Doch hier offenbart sich das existenzielle Problem der Sozialdemokratie: in dem naiven Glauben, der Ausbau des Wohlfahrtsstaats führe zur Vervollkommnung des Menschen. Denn auch mit einer Sozialleistungsquote von über 30 Prozent und flächendeckendem Mindestlohn wird das nichts. Die lebenspraktischen Sorgen jener Schicht, die sich aus Gründen ihrer Bildungs- und Erwerbsbiografie durch Zuwanderung und Globalisierung überfordert sieht, werden nicht adressiert.  Darauf antwortet die SPD mit Umverteilung und Bürgerversicherung. Doch statt in große Projekte müsste zielgenau dort investiert werden, wo Langzeitarbeitslosigkeit sich mit einem schwierigen sozialen Umfeld mischt.

Die Verbesserung der insgesamt schwächer gewordenen Aufstiegsmobilität setzt voraus, dass besonders im "Dienstleistungsproletariat" (Heinz Bude) Aufstieg zu einer realistischen Perspektive wird. Das ist politisch mühsam, weil es nicht selten früh im Leben aktiver staatlicher Angebote bedarf, die Arbeitgeber fordern und die Zivilgesellschaft verlangt. Eine Politik, die diese Aufgabe sozialer Kohäsion vergisst, kann bei den Themen nicht handlungsfähig sein, die aus den Megatrends resultieren und gerade auf die Offenheit unserer Gesellschaft und Volkswirtschaft setzen.

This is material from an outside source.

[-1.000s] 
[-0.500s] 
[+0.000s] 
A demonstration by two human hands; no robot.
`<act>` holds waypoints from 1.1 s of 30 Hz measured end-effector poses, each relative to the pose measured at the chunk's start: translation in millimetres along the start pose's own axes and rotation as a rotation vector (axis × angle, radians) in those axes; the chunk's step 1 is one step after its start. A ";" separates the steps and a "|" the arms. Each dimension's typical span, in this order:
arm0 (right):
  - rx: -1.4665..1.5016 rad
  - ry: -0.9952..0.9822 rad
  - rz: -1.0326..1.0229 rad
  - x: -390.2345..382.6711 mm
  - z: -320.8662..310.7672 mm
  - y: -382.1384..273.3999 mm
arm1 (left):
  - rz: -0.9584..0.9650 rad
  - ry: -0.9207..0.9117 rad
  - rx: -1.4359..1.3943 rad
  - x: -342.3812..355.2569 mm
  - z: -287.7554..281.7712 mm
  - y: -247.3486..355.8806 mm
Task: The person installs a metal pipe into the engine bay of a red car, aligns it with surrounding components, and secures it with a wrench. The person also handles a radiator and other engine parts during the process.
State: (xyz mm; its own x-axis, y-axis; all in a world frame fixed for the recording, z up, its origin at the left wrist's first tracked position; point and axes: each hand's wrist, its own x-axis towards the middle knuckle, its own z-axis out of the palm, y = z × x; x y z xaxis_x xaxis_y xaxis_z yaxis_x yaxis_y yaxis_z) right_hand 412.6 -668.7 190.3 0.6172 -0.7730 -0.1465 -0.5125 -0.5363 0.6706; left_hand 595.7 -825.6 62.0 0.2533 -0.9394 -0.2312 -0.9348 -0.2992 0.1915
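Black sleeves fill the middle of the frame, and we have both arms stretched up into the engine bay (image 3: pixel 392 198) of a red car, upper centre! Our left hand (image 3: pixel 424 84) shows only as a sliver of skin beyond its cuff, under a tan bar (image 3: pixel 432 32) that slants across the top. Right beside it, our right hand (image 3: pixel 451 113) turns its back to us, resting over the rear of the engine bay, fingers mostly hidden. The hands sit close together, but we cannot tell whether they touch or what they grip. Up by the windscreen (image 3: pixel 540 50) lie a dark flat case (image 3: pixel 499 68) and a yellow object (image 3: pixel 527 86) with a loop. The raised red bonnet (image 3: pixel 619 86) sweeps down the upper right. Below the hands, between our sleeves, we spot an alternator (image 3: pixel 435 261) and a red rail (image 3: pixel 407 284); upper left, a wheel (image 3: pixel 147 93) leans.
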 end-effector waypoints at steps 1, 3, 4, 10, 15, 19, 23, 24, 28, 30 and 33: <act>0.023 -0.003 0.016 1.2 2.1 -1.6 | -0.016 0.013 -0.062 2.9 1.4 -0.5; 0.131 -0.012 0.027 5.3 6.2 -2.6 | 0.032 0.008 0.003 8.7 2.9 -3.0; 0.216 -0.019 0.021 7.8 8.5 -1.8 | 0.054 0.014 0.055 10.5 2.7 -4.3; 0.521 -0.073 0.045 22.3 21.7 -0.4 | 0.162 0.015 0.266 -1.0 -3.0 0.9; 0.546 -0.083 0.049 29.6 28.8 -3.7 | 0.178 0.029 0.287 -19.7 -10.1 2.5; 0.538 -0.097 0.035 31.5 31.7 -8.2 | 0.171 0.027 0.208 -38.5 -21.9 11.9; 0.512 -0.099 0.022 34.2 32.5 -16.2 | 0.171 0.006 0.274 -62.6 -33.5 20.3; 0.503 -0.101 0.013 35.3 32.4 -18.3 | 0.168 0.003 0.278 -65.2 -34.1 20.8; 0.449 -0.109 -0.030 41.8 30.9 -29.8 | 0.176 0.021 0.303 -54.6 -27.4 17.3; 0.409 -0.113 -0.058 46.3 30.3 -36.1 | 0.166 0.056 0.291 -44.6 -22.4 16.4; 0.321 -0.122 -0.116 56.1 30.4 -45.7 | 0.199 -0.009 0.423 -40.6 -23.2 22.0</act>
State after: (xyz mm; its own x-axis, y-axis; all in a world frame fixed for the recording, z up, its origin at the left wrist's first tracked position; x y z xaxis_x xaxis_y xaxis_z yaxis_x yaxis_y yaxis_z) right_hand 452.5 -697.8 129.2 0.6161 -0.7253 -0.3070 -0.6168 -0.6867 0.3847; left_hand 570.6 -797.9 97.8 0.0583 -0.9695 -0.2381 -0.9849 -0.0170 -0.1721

Es geht darum, den biografischen Wandel mit der digitalen Transformation gemeinsam zu sehen. In einem Land so starker Alterung - bei regionaler Differenzierung - wird es darauf ankommen, durch schnellen und umfassenden Infrastrukturausbau jenen eine Perspektive der Anbindung zu geben, die fernab der großen Zentren leben. Das schnelle Internet ist als Infrastruktur ein öffentliches Gut, dessen Ausbau dem Markt zu überlassen, wie der Sachverständigenrat vorschlägt, nicht funktionieren kann. Eine alternde Gesellschaft ist wenig innovationsfreudig. Die digitale Transformation muss daher in Bildungsinstitutionen vorangetrieben und durch eine Investitionsstrategie getragen werden, die auf steuerliche Förderung von Forschung und Entwicklung sowie wettbewerbsfähige Steuersätze setzt. Ebenso muss der Strukturwandel von der Sozial- und Arbeitsmarktpolitik begleitet werden. Das erfordert Flexibilisierung der Arbeitszeitregelungen sowie eine sozialpolitische Anerkennung schwankender Tätigkeits- und Einkommensprofile im Lebensverlauf durch eine Kombination kollektiver Grundsicherungssysteme und individueller Versicherungslösungen.

Deutschland lebt als weltoffene Ökonomie in erheblichem Maße von der internationalen Arbeitsteilung. Dem sollte durch eine prononcierte Freihandelsstrategie auf allen Ebenen (Wiederbelebung der Doha-Runde, Forcierung der EU-Freihandelsabkommen mit Japan und Südamerika) Rechnung getragen werden.  Die Globalisierung verlangt uns aber auch ein systematisches und transparentes Einwanderungsgesetz ab, das der schwieriger werdenden Demografie Rechnung trägt sowie die internen Bemühungen um höhere Erwerbsintegration und längere Lebensarbeitszeit (Ende der Rente mit 63) unterstützt. Sollte die Selbstfindung dieser Monate solche Erkenntnis befördern, kann sich die politische Partnersuche noch als lohnend erweisen.